Security was obvious as one walked through the exhibit area. Only ten scrolls were displayed, but each was protected behind thick glass. Lighting in the room was carefully controlled so there would be no further deterioration to the fragile documents. Everything about the event proclaimed one idea: These fragments may look old and obsolete, but they are treasures. They were given no less special treatment than a display of King Tut’s gold.
I couldn’t help thinking, however, that the true treasure is so taken for granted and carelessly handled. The evidentiary value of these ancient documents is immense, to be sure. But the inexpensive Bible I hold in my hands is really what it’s all about.
Where is the real treasure? Hear the testimony of one who had more riches than just about anyone who has ever lived: “Happy is the man who finds wisdom, and the man who gains understanding; for her proceeds are better than the profits of silver, and her gain than fine gold. She is more precious than rubies, and all the things you may desire cannot compare with her” (Proverbs 3:13-15, NKJV). Solomon knew something about treasures, and he correctly appraised the worth of God’s word, the repository of these incalculable riches.

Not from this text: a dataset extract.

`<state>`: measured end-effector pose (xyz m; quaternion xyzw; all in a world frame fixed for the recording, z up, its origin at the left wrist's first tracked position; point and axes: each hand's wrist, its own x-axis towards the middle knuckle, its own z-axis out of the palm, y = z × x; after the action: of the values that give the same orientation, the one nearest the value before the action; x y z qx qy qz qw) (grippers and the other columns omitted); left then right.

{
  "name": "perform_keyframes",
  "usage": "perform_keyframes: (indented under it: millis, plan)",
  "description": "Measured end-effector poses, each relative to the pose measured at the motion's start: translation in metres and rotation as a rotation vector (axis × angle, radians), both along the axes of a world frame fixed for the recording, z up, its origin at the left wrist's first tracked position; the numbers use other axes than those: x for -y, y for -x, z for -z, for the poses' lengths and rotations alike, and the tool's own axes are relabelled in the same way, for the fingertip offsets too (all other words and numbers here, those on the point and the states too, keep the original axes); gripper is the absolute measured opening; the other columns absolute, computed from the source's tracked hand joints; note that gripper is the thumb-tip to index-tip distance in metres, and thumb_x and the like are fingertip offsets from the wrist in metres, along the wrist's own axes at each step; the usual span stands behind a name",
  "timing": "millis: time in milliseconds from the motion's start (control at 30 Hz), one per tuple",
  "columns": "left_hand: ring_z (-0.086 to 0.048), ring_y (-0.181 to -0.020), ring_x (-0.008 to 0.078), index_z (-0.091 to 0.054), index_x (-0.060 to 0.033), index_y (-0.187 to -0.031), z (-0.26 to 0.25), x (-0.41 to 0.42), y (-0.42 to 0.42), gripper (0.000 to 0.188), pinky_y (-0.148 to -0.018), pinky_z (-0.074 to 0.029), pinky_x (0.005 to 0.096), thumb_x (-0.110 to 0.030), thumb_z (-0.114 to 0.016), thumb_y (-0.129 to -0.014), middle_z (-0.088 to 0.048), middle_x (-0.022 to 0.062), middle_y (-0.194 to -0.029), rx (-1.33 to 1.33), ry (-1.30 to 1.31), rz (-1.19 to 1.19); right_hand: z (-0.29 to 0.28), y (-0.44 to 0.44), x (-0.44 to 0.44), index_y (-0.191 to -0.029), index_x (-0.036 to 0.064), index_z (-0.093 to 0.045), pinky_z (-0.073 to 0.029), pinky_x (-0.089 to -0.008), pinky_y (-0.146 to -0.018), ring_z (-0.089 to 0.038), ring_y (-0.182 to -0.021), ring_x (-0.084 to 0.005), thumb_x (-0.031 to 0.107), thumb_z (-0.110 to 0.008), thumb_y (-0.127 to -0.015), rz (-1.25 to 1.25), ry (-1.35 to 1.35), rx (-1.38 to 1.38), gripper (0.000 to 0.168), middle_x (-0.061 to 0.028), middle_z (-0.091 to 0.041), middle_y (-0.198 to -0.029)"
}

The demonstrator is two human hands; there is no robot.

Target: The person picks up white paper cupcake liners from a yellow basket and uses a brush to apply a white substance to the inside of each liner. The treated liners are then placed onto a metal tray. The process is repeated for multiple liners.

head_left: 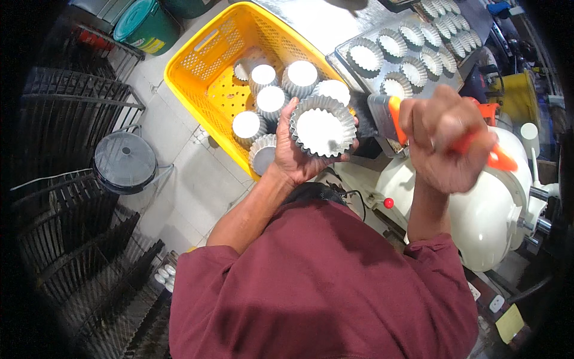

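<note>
My left hand [298, 164] holds a fluted metal baking tin [323, 126] with its open side up and a pale inside; more than one rim shows, so tins may be nested. My right hand [448, 139], blurred, is closed around the orange handle of a flat brush [380, 117] with a metal ferrule. The brush's dark bristles point left, close to the tin's right rim; whether they touch it I cannot tell. Behind the left hand, a yellow perforated plastic crate [190, 101] holds several stacks of fluted tins [271, 99], mostly bottoms up.
Metal trays of fluted tins [399, 42] lie at upper right beside a steel table [298, 15]. A cream-coloured machine [466, 224] with a red-knobbed lever [388, 203] stands at right. At left are a floor fan [125, 157], dark metal racks [67, 215] and a lidded green bucket [150, 33].
</note>
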<state>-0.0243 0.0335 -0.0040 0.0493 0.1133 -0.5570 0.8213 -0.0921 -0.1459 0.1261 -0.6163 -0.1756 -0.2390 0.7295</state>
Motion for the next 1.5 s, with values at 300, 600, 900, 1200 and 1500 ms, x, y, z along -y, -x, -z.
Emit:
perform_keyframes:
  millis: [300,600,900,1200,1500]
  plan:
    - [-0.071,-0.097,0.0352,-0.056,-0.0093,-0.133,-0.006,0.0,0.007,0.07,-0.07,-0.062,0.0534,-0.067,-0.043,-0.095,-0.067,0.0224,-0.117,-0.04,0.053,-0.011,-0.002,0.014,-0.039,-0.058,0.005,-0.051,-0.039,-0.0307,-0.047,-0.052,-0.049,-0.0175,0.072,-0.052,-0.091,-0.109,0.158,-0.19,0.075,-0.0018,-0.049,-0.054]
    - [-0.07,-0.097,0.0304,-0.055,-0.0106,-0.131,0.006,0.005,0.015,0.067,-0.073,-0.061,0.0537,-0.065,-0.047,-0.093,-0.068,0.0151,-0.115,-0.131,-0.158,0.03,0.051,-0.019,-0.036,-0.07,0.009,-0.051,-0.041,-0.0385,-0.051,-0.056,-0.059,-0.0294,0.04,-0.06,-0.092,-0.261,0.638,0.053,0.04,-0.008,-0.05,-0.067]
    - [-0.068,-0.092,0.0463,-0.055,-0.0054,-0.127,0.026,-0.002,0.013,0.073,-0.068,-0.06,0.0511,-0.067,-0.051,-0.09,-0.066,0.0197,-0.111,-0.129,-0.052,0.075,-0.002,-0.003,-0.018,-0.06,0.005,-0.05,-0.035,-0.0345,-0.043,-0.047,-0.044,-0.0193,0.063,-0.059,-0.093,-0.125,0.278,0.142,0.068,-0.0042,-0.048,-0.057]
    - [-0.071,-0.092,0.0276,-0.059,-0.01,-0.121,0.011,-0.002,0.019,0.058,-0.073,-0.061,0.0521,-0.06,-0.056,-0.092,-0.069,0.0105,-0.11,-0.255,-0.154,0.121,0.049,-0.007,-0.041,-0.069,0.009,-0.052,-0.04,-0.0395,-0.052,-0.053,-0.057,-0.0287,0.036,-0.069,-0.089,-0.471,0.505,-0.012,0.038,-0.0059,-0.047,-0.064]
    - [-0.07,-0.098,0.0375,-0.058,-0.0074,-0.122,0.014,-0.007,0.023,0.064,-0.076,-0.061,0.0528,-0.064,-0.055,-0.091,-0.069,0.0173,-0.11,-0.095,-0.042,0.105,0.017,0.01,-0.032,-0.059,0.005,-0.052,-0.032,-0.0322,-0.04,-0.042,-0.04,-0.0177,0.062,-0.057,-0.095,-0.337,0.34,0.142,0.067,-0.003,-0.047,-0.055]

In the town where I live, today is a special day. At a local bookstore, a treasure is being unpacked to be placed on display. No ticket is needed to examine this treasure, and any who desire may hold this document in their hands. It was shipped from a publisher at some location, but it actually originated in heaven. Though its price is within the range of virtually anyone, its value cannot be estimated. The Bible, whether bound in leather or digitized onto a compact disc, is the real treasure. And anyone who wishes may view it.
“Open my eyes, that I may see wondrous things from Your law. … Your testimonies also are my delight and my counselors” (Psalm 119:18,24).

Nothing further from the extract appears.